Mechanistic interpretability often identifies circuits inside Transformer models, but explanations of those circuits are usually validated through examples, ablations, and manual reasoning. This leaves a gap between finding a plausible circuit and proving what the circuit does. We introduce Verifiable Transformers, a framework for converting task-localized Transformer circuits into bounded, solver-checkable claims. Given a behavior, a finite task domain, and a candidate-token projection, we extract a task circuit and verify properties such as projected functional equivalence, edge necessity, task-relevant invariance, and final-residual robustness. Direct verification encodes the extracted circuit itself into an SMT solver. When a circuit contains operators that are not exactly or tractably encodable, surrogate-mediated verification fits an SMT-encodable surrogate, validates it against the extracted circuit over the bounded domain, and verifies symbolic explanations against the surrogate. We instantiate direct verification with a GPT-style architecture using Signed L1 BandNorm, sparsemax attention, and LeakyReLU. On small symbolic sequence tasks, we train an SMT-representable Transformer, extract sparse circuits for quote closing and bracket type tracking, and exhaustively verify projected functional equivalence, content invariance, edge necessity, and final-residual robustness. At GPT-2 scale, the same operator stack trains stably on OpenWebText, although naive direct SMT verification remains intractable. We also demonstrate surrogate-mediated verification on task-localized circuits with hard-to-encode attention, showing both verified symbolic explanations and solver-generated counterexamples. The goal is not full-model verification, but a concrete path for turning mechanistic circuit explanations into formal propositions that can be proven or refuted.

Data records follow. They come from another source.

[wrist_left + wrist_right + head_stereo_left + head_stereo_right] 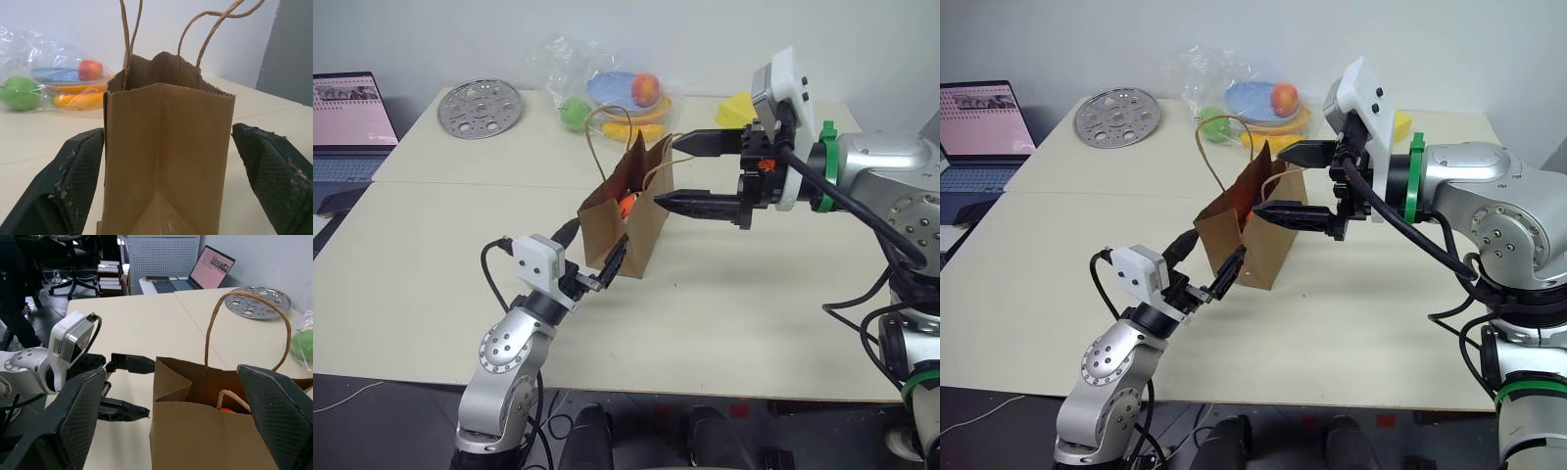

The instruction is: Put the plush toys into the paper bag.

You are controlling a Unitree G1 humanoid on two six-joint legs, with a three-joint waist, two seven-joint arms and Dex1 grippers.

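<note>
R hand (677,174) open, level over paper bag (625,223); L hand (1206,267) open beside it

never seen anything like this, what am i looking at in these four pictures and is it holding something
It is a robot with two arms, each ending in a two-fingered black claw. Two pictures come from cameras in its head, looking down over a pale table. The other two come from cameras on its wrists, looking along each claw's fingers.

A brown paper bag stands open on the table, with something orange inside. The left claw is open around the bag's lower part. The right claw is open at the bag's top. Neither holds anything.

Farther back lie plastic fruit in a clear bag, a round metal plate with holes, a yellow block and a laptop.
</note>
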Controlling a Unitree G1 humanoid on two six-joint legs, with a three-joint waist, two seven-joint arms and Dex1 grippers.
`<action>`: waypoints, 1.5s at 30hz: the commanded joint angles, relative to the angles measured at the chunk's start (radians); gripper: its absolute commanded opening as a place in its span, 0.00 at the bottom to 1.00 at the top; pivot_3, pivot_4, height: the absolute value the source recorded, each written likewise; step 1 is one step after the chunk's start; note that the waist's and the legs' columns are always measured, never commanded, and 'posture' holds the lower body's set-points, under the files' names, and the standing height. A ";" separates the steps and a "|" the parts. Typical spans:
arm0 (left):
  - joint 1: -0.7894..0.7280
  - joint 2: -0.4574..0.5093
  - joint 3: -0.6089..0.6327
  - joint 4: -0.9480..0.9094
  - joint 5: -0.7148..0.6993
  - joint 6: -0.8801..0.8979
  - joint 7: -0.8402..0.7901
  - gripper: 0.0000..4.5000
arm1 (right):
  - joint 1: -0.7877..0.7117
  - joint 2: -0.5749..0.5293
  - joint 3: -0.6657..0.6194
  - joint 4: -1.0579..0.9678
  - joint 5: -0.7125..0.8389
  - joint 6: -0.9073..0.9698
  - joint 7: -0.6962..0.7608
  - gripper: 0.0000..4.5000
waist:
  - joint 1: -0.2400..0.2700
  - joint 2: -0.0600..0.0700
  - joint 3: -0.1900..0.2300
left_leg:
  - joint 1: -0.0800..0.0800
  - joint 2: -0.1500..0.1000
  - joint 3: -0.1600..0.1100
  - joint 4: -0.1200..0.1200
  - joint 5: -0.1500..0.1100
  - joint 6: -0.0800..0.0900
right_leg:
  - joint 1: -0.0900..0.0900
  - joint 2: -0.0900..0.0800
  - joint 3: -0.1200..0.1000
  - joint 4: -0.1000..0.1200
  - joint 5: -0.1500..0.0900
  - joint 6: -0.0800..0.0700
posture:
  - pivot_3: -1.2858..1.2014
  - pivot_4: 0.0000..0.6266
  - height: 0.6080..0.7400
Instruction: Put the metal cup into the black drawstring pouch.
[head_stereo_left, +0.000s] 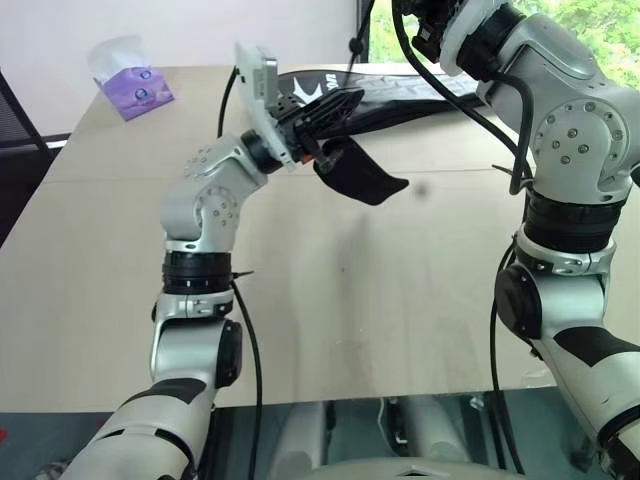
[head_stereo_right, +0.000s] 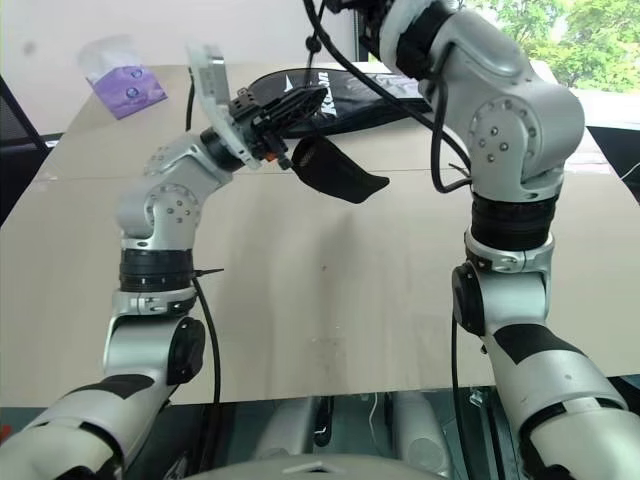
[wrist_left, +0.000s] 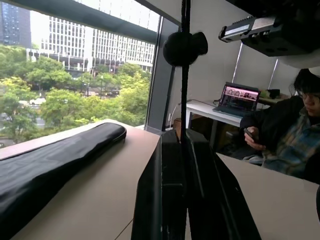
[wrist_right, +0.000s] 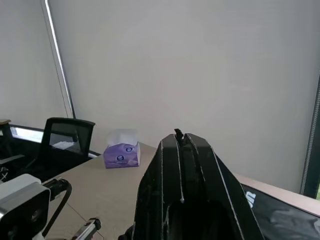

翻译：机制可解释性通常识别Transformer模型内部的电路，但这些电路的解释通常通过示例、消融和手动推理来验证。这导致在发现一个可能的电路与证明电路的功能之间存在差距。我们引入可验证Transformer（Verifiable Transformers），这是一个将任务局部化Transformer电路转换为有界、求解器可验证声明的框架。给定一个行为、一个有限任务域和一个候选令牌投影，我们提取一个任务电路并验证诸如投影功能等价性、边必要性、任务相关不变性和最终残差鲁棒性等属性。直接验证将提取电路本身编码到SMT求解器中。当电路包含无法精确或易处理编码的算子时，代理中介验证拟合一个SMT可编码的代理，在有限域上对提取的电路进行验证，然后针对代理验证符号解释。我们使用带有带符号L1 BandNorm、sparsemax注意力机制和LeakyReLU的GPT架构实例化直接验证。在小型符号序列任务上，我们训练一个SMT可表示的Transformer，为引号闭合和括号类型跟踪提取稀疏电路，并穷举验证投影功能等价性、内容不变性、边必要性和最终残差鲁棒性。在GPT-2尺度上，相同的算子栈在OpenWebText上稳定训练，尽管朴素的直接SMT验证仍然难以处理。我们还展示了在具有难编码注意力的任务局部化电路上的代理中介验证，展示了经过验证的符号解释和求解器生成的反例。目标不是全模型验证，而是为将机制电路解释转化为可证明或反驳的形式命题提供一条具体路径。